In the dark means without having seen:

  • What offer the company is actually selling
  • Who it sells to and with what message
  • What happens operationally between the first contact and the signature
  • Which tools already exist, which ones work, which ones create friction
  • Where customers are lost and where margins are made

A proposal written without this information is a combination of two things: a standard price and a level of trust in the client's brief. Both sides pretend to know what they're buying and what they're selling.

The predictable outcome

Almost always the same thing happens. A generic contract gets signed. Two weeks in, reality turns out to be different from the brief. The vendor has to decide: deliver what was quoted (and not solve the real problem), or do more work at the original price (and lose money on it).
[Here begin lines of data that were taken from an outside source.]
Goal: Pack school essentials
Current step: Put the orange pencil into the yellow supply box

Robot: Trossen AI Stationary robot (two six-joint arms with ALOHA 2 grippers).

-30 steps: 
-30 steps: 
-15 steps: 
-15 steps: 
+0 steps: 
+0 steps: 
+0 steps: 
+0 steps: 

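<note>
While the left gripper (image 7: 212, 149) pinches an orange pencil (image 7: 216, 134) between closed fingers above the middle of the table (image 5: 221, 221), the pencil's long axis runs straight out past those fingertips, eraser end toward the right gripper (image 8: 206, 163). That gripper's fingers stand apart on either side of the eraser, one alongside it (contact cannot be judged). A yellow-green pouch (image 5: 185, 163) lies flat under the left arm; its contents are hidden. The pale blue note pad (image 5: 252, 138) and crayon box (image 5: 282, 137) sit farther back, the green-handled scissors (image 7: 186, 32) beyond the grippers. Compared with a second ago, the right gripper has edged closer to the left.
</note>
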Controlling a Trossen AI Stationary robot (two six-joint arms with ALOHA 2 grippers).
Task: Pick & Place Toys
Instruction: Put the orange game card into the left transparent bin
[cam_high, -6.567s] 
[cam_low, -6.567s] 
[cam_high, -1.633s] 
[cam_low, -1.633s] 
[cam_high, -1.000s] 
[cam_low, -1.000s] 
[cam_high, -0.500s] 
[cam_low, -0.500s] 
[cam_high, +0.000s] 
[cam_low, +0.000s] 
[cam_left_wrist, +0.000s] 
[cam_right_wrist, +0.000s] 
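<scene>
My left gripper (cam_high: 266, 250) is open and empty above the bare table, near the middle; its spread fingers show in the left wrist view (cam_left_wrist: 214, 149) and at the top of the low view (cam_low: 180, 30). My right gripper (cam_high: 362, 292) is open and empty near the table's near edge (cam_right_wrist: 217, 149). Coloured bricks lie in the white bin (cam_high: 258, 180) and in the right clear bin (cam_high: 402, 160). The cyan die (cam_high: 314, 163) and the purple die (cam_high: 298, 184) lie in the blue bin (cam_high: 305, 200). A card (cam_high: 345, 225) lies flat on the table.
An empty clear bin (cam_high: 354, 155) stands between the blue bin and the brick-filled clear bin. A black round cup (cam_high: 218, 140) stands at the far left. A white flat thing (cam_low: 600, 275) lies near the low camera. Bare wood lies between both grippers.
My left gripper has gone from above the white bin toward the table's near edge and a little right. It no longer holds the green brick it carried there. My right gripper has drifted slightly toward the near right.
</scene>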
Neither option is good. The client gets less than what's needed, or the vendor works at a loss and starts protecting themselves. Both sides lose faith in the process.

What we do instead

When someone asks us for a proposal, our answer is always the same: first we do the assessment.

The assessment is a 45-minute conversation. It's free and without commitments. It isn't a demo. It isn't a sales pitch. It's an hour in which:

  1. We understand the context. Sector, size, history, market.
  2. We identify the real problem. Not the one the client describes in the first five minutes, but the one that surfaces after some digging.
  3. We decide together whether it makes sense. Sometimes we're not the right fit. When that's the case, we say so.

Only after that, if it makes sense on both sides to continue, do we put down a scope and a number. At that point the number stops being fiction: it's a consequence of what we've figured out together.

Why it's free

We get asked this often. The answer is simple: the assessment serves us at least as much as it serves the client. It's our filter for deciding who to work with. Charging for it would turn it into a product, and products get sold to everyone. We don't want to sell it to everyone. We want to do it only when it can lead somewhere.

That's a contradiction only if you think of consulting as a volume of hours to invoice. If instead you think of our work as a multi-year commitment with a few companies at a time, filtering well at the entrance is the most important thing we do.

If you're about to ask someone for a proposal

Before you do, ask yourself: does the person I'm asking actually know what to send me? If the answer is no, what you'll receive isn't a proposal, it's a probability.

The right proposal comes after the diagnosis. Never before.